Information Security Policy
Dated: Aug 2023
1.0 Statement of Intent
Server Room Environments Ltd (The Company) recognises the important of information security and in compliance with regulations, legislation, standards and approved codes of practice relating to safe data management in the delivery of its products and services.
2.0 Responsibilities for this Policy
The Directors of Server Room Environments are ultimately responsible for this policy. It is the responsibility of the Information Management Systems (IMS) Manager to ensure that all employees are suitably trained in information security matters. This includes providing training as required and the maintenance of training records. This means ensuring that permanent and temporary team members and contractors are aware of:
- The information security policies applicable in their work areas.

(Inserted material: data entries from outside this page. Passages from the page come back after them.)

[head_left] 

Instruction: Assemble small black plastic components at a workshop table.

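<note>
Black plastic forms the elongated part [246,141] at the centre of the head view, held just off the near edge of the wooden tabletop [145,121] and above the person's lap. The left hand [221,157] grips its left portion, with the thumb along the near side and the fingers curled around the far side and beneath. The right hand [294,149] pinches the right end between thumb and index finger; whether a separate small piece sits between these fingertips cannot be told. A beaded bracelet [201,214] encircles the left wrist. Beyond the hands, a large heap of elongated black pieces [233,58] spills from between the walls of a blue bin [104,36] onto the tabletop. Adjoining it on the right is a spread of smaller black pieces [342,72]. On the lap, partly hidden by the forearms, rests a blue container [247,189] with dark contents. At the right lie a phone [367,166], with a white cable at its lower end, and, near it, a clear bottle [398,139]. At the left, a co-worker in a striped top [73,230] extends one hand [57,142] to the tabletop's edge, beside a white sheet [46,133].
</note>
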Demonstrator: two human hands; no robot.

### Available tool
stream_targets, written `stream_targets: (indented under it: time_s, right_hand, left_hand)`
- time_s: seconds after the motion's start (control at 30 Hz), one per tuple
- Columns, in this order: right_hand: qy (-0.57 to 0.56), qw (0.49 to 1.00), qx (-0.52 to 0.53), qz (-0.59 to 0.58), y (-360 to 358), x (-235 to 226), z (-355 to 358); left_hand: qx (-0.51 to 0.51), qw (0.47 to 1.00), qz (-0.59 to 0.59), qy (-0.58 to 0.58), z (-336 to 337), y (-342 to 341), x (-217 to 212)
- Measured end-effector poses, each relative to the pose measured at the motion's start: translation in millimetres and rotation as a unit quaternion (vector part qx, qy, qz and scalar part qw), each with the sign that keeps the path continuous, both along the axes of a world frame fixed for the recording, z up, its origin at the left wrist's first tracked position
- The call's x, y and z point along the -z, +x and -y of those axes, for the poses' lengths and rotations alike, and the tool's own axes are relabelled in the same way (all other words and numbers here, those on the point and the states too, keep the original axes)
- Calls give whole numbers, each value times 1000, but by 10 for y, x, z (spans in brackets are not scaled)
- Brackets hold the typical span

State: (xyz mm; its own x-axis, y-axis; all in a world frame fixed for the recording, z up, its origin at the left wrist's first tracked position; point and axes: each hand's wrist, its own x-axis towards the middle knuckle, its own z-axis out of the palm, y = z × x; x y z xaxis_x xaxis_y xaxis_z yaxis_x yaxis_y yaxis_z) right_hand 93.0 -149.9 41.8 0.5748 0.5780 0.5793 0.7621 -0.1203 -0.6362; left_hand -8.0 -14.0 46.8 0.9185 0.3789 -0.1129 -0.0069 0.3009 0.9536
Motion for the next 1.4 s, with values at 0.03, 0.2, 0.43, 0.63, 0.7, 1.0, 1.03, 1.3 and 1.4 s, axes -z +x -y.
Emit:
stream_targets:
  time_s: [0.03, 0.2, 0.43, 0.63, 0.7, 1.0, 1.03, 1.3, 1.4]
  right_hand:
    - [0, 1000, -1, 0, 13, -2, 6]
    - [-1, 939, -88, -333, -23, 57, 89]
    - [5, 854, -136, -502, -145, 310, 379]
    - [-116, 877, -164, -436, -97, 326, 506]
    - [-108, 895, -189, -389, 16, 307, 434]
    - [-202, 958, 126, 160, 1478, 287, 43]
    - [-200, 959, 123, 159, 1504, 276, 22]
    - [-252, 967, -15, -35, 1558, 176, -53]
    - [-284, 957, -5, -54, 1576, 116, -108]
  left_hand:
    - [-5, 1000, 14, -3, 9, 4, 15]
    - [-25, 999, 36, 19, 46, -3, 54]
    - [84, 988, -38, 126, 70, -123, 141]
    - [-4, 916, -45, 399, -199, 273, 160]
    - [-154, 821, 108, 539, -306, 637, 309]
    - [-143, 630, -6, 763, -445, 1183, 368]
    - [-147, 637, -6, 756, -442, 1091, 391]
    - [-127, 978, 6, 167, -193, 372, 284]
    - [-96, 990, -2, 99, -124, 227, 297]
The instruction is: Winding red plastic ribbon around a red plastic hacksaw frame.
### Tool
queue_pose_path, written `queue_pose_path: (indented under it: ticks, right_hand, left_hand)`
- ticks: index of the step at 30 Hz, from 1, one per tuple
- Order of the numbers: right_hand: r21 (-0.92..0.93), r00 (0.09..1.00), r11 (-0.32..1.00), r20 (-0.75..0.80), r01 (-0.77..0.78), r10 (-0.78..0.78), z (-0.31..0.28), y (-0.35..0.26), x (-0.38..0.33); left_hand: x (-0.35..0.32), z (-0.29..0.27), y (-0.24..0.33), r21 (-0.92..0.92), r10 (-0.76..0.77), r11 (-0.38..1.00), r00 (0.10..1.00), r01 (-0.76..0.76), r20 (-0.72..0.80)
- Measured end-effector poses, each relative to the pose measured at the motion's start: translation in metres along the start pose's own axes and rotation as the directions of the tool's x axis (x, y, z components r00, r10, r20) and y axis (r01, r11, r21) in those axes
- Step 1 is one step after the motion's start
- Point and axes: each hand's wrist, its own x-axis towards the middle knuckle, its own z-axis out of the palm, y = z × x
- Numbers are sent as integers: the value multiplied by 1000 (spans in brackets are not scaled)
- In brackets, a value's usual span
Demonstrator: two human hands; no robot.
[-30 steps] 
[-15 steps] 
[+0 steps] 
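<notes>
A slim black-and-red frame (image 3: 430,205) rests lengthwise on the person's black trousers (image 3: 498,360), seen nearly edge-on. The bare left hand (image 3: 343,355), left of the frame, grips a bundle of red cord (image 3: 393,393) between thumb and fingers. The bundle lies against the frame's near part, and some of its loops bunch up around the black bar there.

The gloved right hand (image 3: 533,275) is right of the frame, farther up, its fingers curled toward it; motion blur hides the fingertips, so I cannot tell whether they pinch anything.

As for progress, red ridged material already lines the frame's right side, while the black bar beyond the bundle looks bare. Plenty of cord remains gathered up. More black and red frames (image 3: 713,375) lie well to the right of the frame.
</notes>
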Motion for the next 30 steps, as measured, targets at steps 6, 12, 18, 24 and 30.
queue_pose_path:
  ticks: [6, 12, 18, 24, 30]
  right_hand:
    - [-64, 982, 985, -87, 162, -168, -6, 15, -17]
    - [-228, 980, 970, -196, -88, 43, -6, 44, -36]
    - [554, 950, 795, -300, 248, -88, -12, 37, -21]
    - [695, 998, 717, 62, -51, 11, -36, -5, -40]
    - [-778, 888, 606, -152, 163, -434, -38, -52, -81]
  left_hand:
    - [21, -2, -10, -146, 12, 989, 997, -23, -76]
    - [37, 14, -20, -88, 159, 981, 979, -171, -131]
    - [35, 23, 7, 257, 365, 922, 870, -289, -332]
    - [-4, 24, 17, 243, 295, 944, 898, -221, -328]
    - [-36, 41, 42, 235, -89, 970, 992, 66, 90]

- Their individual responsibilities for information security.
- How to access advice on information security matters.
- All team members and contractors shall comply with information security procedures including the maintenance of data confidentiality and data integrity. Failure to do so may result in disciplinary action, including dismissal.

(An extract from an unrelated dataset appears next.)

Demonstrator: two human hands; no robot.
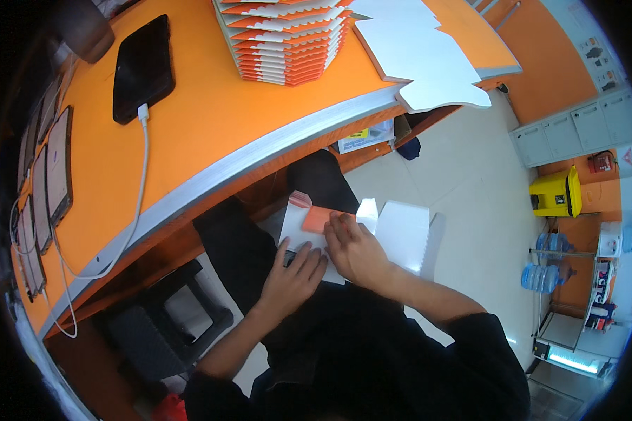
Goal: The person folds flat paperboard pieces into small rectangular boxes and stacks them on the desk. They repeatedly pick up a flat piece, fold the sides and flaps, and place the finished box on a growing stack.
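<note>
A flat carton blank (404, 235), white with an orange panel, lies across my lap with its small end flaps sticking up. My left hand (295, 277) rests on the white card, fingers stretched and somewhat apart. Bent over the folded orange panel, my right hand (357, 249) has its fingers close together and pressed onto the card; their tips are partly hidden. On the orange desk ahead stands a pile of folded orange-and-white cartons (291, 49). Right of that pile, white flat card blanks (418, 59) overhang the desk edge.
The orange desk (196, 133) has a metal edge. On it lie a black phone (144, 69) with a white cable (145, 151) and several other phones (60, 165). A black stool-like object (168, 319) stands at lower left. Farther right are a yellow bin (558, 193) and water bottles (541, 277).
</note>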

- Team leaders shall be individually responsible for the security of their physical environments where information is processed or stored.
- Each member of the team shall be responsible for the operational security of the information systems they use.
- Each system user shall comply with the security requirements that are currently in force, and shall also ensure that the confidentiality, integrity, and availability of the information they use are maintained to the highest standard.
For external parties requiring access to Company information systems, permission shall comply with all appropriate security policies.
3.0 Scope and Aims
This policy applies to all the Company information, information systems, networks, applications, locations and users or supplied under contract to it as well as any hardware such as laptops, mobile devices, tablets and more.
The aim of this policy is to set out the rules governing the secure management of Server Room Environments information assets by:
- Ensuring that all members of the team are aware of and fully comply with the relevant legislation as described in this policy.
- Creating and maintaining within the organisation a level of awareness of the need for information security as an integral part of the day to day business.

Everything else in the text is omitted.